Sunday, January 27, 2013

When Church Becomes a Personal Need-Meeting Machine

Leaf, on snow in my backyard
The primary question being asked when the early church gathered in that upper room in Acts 2 was not: "Are  your personal needs being met?" Instead, the people were praying to be met by the promised Holy Spirit.

The identity of persons in the early church was corporate and tribal, not individuated. They were also not "consumers" in the sense of living in a market-driven economy. Tribal non-shoppers, that's what the early Jesus-followers were. Thus issues of personal rights and entitlements were comparatively absent. The great hope was to be met by God, not to be serviced by him.

James van Yperen addresses this in his book Making Peace. He writes:

"All individualism leads to consumerism. When self is center, the world exists to meet one’s personal needs. “Hey, I’m entitled to this!” A culture of consumerism will always value individual needs above community life. “You’re important to me so long as you serve my needs.”" (p. 30)

When "my needs" are not being met there is conflict and competition in the church.
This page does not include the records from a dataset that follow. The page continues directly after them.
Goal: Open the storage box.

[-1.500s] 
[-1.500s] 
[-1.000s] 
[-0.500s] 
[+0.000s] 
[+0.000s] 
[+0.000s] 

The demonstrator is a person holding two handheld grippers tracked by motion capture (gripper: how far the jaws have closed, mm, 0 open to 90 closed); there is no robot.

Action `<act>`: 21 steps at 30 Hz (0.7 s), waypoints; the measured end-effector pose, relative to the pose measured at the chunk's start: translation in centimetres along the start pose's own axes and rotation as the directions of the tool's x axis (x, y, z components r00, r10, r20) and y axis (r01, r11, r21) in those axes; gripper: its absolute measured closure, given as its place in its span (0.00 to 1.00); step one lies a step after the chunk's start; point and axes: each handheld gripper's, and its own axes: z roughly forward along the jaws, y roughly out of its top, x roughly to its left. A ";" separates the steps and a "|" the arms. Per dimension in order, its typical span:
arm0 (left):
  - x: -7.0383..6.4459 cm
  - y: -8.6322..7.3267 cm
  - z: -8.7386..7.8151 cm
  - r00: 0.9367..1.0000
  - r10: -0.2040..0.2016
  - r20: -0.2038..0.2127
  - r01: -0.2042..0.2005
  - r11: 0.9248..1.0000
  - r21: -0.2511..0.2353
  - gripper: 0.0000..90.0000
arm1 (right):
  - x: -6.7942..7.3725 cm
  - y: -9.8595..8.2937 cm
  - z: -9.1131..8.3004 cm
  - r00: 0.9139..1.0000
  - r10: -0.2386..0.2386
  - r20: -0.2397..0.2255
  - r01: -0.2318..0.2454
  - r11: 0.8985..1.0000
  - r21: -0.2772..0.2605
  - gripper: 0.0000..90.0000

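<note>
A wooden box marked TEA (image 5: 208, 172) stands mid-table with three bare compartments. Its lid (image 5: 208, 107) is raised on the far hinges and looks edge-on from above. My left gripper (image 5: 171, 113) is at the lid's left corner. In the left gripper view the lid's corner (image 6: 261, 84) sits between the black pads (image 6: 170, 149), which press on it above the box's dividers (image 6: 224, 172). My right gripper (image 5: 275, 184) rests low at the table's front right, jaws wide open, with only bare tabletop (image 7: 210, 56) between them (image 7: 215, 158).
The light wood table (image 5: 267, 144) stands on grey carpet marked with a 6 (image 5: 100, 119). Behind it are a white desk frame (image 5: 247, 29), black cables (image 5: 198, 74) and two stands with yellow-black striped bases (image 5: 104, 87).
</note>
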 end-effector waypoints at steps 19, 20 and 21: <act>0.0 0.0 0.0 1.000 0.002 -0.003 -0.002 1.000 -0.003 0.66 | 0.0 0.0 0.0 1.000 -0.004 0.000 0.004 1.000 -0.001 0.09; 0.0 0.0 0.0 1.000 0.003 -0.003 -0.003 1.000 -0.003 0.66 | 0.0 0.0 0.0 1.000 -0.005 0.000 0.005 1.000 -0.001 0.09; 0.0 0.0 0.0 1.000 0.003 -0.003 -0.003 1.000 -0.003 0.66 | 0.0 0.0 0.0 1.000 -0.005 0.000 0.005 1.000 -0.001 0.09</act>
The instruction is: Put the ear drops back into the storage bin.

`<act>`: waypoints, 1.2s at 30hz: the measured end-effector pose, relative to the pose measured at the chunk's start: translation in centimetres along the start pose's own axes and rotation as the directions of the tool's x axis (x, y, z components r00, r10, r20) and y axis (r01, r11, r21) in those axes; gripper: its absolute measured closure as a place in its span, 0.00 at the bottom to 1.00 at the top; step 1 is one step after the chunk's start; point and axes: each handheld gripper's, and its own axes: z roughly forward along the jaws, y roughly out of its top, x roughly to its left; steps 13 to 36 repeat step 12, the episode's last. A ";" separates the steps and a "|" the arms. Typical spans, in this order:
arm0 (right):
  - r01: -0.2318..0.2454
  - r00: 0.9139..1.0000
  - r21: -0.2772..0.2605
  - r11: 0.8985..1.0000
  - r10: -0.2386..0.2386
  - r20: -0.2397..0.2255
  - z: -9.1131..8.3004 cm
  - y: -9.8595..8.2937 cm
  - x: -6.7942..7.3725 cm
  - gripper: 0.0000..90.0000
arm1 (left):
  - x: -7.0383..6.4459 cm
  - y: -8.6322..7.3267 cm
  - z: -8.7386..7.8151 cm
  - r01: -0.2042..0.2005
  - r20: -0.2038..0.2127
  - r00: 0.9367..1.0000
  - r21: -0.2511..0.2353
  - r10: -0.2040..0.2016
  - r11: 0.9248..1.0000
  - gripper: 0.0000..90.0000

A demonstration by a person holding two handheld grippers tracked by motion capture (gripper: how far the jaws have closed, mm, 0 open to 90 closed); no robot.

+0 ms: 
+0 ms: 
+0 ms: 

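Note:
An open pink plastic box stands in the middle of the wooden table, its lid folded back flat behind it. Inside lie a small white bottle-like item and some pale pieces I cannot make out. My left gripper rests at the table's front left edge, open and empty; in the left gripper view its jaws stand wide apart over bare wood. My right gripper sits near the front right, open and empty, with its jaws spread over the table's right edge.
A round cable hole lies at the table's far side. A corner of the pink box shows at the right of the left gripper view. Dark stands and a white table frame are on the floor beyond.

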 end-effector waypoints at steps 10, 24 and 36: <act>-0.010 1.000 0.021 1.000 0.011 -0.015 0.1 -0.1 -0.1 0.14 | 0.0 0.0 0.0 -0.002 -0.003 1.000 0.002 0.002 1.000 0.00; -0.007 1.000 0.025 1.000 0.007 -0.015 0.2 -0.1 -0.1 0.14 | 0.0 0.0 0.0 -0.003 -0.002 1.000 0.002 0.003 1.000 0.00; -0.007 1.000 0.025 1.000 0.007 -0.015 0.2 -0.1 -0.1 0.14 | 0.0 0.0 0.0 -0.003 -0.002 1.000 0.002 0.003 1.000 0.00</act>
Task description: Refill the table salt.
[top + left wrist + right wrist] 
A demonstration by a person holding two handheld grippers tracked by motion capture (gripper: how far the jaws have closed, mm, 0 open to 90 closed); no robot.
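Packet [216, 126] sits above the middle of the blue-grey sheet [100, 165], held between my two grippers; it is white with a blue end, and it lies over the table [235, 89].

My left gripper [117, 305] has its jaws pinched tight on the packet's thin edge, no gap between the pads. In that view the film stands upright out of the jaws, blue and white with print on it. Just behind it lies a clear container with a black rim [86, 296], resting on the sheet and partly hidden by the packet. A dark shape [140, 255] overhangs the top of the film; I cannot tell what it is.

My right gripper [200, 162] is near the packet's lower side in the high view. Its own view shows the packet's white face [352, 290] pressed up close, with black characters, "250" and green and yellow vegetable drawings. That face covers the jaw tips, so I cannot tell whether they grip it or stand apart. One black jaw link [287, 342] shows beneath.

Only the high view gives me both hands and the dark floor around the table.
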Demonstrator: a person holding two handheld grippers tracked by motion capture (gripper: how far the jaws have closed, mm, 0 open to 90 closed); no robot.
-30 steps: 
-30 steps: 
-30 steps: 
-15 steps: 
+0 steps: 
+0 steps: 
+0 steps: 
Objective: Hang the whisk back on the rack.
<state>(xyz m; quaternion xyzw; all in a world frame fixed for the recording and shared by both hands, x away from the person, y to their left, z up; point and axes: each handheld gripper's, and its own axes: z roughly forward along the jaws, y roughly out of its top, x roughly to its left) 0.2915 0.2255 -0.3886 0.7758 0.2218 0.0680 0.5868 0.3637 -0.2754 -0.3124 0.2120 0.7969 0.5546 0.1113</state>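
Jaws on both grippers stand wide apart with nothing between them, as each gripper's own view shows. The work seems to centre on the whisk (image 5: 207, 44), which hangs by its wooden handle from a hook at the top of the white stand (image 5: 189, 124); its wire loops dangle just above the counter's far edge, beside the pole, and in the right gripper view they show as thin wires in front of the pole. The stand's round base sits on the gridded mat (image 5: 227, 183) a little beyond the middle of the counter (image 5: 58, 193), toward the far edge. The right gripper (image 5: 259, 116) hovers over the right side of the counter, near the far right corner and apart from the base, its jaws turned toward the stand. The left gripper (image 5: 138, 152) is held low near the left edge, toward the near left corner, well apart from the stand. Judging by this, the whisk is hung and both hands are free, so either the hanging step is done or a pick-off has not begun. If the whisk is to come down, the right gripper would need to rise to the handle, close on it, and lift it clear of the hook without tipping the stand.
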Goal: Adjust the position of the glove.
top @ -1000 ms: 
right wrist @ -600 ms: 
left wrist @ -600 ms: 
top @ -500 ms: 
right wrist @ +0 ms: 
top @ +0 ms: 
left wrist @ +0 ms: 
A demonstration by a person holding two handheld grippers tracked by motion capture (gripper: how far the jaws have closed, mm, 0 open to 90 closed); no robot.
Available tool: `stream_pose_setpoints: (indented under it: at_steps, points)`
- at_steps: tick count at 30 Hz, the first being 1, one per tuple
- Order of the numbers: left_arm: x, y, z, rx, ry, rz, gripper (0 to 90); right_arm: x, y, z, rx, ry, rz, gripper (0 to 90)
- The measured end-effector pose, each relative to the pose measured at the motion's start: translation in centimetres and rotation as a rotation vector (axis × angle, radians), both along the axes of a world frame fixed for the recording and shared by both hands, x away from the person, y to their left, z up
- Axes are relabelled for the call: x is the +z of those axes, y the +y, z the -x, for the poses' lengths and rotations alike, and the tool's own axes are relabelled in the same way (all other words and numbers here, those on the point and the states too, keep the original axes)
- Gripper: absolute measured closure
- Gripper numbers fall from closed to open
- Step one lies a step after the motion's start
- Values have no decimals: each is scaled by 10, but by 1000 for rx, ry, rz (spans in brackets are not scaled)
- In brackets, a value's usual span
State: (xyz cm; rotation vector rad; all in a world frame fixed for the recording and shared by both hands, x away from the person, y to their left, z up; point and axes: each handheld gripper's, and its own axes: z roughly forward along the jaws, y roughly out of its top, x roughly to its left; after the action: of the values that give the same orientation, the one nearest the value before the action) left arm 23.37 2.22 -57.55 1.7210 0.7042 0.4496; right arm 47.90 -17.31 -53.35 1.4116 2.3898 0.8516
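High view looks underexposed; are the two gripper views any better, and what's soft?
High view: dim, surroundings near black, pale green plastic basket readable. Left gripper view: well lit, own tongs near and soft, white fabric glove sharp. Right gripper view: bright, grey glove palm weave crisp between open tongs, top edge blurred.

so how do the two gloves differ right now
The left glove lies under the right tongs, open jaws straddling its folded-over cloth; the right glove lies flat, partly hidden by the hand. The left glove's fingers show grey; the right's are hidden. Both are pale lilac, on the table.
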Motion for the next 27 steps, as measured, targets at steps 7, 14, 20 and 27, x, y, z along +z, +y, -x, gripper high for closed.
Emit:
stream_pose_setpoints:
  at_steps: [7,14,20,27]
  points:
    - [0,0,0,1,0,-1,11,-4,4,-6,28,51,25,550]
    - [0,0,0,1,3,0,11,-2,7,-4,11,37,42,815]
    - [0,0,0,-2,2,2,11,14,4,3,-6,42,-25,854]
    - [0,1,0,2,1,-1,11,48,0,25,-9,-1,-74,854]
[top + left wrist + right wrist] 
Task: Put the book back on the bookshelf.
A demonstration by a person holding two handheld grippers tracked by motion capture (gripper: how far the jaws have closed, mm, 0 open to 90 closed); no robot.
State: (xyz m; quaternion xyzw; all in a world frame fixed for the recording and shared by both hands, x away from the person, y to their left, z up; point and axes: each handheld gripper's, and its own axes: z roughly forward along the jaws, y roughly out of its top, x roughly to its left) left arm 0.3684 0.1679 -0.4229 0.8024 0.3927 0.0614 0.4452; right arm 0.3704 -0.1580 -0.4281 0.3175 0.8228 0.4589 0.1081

"When a church focuses on meeting the needs of individuals, Jesus and the Bible become a personal, need-meeting machine. The church becomes a collection of individuals who are fundamentally at competition with one another—competing to have their needs met. Here, the Gospel becomes a commodity distributed by supply and demand. Since no church can meet all the needs, ultimately one set of needs must be placed against the other." (p. 30)

And...

"When this happens, staff and members will compete to make a case for how and why their needs are greater than others. To make more compelling cases, the church becomes divided into interest groups or coalitions formed by age and individual preference." (Ib.)

"The church becomes a shopping center where we pick and choose what is good for us. We are not a community being formed by God’s Word and Spirit. We are individuals shaping ourselves. This strips the Gospel of its power—leaving people in their selfish individualism rather than inviting them into a transforming community of faith." (31)

To address this and combat these deeply ingrained cultural tendencies, our focus should be entirely on meeting with (abiding) and being met by Christ. Then, in the upside-down-kingdom style of God, we find our deepest needs being met, needs that can never be satisfied by our solo-shopper culture.